Vous avez débuté votre carrière d’actrice en 2009. Qu’est-ce qui vous a poussé à passer à la réalisation, six ans plus tard ?
Bérangère McNeese : Je dirais qu’il y a eu un double mouvement. D’abord une envie de fond : écrire des récits qui me parlent alors qu’à cette époque, j’avais l’impression que ma propre expérience n’était pas vraiment représentée dans l’immense majorité des films que je voyais. Ensuite, le fait qu’on me donnait beaucoup à jouer les « filles de », les « copines de ». Je ne me plains pas du tout, je suis très contente d’avoir pu travailler si jeune, mais j’avais envie de maîtriser un peu plus ce que pourrait raconter mon parcours. En tant qu’actrice, on est tributaire des autres, et je ne pense pas avoir une personnalité qui l’aurait supporté sur le long terme. En tournant mon premier court métrage, j’ai découvert le travail collectif, et ça m’a tout de suite plu.
Le Sommeil des amazones (2015) mettait en scène une ado de 18 ans qui, après avoir eu une aventure avec un professeur, s’enfuyait de chez elle et se réfugiait dans une petite communauté de femmes. On y voit forcément un lien direct avec Les Filles du ciel…

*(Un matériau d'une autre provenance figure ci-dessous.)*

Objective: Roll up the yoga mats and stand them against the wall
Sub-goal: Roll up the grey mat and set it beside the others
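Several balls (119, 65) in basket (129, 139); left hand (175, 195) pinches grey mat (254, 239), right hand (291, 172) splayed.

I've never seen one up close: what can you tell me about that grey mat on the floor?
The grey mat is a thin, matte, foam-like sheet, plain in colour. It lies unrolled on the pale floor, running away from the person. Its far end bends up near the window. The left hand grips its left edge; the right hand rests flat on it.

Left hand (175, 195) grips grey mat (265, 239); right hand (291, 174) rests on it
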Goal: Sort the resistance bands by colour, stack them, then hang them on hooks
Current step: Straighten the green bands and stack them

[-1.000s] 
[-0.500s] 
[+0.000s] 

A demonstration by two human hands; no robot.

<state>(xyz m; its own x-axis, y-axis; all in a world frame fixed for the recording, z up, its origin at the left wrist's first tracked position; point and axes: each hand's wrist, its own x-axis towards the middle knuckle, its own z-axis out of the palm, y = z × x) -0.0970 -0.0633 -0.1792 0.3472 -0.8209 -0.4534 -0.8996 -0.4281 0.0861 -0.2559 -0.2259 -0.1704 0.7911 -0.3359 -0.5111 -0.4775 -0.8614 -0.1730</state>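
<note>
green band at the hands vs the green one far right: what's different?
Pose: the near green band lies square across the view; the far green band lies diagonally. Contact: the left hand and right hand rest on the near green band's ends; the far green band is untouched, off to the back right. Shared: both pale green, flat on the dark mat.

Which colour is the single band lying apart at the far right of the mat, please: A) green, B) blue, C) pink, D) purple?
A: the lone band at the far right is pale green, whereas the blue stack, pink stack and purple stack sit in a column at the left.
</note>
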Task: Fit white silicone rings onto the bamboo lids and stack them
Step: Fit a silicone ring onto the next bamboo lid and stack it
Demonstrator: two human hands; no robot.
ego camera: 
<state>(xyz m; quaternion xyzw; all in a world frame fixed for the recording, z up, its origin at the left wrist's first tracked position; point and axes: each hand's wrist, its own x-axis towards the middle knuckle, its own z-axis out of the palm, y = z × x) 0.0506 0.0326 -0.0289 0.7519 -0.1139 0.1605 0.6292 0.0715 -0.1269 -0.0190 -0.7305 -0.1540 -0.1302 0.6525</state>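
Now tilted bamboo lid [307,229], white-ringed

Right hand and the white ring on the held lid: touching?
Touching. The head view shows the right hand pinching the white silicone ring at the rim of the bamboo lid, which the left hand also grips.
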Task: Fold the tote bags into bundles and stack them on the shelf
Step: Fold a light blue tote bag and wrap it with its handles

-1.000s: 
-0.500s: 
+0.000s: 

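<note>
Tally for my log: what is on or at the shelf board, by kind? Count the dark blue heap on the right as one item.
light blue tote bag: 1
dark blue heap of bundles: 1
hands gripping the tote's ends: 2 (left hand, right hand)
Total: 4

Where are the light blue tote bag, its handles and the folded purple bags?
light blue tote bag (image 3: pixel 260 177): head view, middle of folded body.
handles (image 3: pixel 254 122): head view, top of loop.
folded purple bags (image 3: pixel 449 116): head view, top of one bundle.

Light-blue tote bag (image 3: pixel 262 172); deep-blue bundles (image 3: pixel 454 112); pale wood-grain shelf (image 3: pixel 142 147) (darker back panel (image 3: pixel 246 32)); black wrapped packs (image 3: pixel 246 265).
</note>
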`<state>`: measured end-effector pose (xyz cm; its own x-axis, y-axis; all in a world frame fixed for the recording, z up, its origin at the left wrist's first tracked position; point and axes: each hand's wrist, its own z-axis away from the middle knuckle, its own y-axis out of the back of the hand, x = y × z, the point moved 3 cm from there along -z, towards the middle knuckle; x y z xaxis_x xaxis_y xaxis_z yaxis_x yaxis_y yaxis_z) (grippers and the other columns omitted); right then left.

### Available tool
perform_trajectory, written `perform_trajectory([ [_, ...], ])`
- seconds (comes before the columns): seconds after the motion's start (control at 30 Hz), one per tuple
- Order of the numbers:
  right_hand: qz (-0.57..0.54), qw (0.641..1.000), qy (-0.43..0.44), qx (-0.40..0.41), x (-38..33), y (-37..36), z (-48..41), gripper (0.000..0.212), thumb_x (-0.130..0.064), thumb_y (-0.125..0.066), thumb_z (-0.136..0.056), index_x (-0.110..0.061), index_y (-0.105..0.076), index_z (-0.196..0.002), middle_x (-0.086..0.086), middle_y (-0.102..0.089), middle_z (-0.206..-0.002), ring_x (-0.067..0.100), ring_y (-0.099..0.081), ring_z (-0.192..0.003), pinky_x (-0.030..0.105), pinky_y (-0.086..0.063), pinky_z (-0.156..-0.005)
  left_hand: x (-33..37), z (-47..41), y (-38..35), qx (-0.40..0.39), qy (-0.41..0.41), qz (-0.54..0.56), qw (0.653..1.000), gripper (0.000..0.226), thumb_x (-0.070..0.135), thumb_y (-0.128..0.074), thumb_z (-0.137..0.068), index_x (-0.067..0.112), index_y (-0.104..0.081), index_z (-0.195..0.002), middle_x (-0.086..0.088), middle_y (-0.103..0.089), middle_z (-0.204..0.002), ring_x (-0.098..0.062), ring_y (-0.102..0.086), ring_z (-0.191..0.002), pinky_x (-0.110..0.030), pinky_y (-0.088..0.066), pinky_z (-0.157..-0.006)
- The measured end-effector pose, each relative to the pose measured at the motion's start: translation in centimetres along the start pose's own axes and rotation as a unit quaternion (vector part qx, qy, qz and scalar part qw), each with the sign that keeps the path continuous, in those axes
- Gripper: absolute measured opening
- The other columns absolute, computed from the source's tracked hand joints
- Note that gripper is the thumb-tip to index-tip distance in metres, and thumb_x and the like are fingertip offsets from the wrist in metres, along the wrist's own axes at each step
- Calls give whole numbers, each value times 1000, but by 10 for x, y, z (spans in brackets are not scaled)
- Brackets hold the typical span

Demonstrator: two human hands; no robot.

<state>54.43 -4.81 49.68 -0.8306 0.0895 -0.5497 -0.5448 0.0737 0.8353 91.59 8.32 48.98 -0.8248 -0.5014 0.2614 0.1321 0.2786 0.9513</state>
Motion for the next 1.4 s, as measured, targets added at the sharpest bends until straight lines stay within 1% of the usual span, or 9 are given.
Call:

BM : Complètement, tout comme mon autre court métrage Matriochkas (2019) où je dirigeais pour la première fois Héloïse Volle que je retrouve dans Les Filles du ciel. L’adolescence, cette bascule de l’enfance à l’âge adulte me passionne. Ce n’est pas une page qui se tourne d’un coup. Ce sont des changements très intimes, qui se révèlent au reste du monde et que nous voyons parfois d’abord dans les yeux des autres avant de les voir dans les siens. Ce rapport aux autres qui change m’a toujours bouleversée. Ça peut créer de la colère. Mais je vois aussi des femmes qui arrivent à prendre le pouvoir dessus. C’est ce que j’ai voulu raconter dans Les Filles du ciel en déclinant ce que racontait Matriochkas dans un rapport plus sororal : quelque chose qui porte mais qui peut aussi enfermer. Au fil des années, de plus en plus de témoignages de femmes ont permis un changement de regard sur cette question.
Le grand défi de l’écriture était-il de réussir à épouser ces évolutions sociétales ?
BM : Il fallait essayer d’avoir toujours un temps d’avance dans ce que nous allions raconter plutôt que de courir après quelque chose. Pour vous donner un exemple concret, la première version du scénario traitait de l’utopie de la sororité. Mais je me suis rendu compte que cette notion était de moins en moins inédite, et j’ai eu envie de creuser le sujet. D’accord, des femmes vivent ensemble et s’aiment… mais ensuite ? Qu’est-ce que cela implique ? Qu’est-ce que cela provoque chez chacune ?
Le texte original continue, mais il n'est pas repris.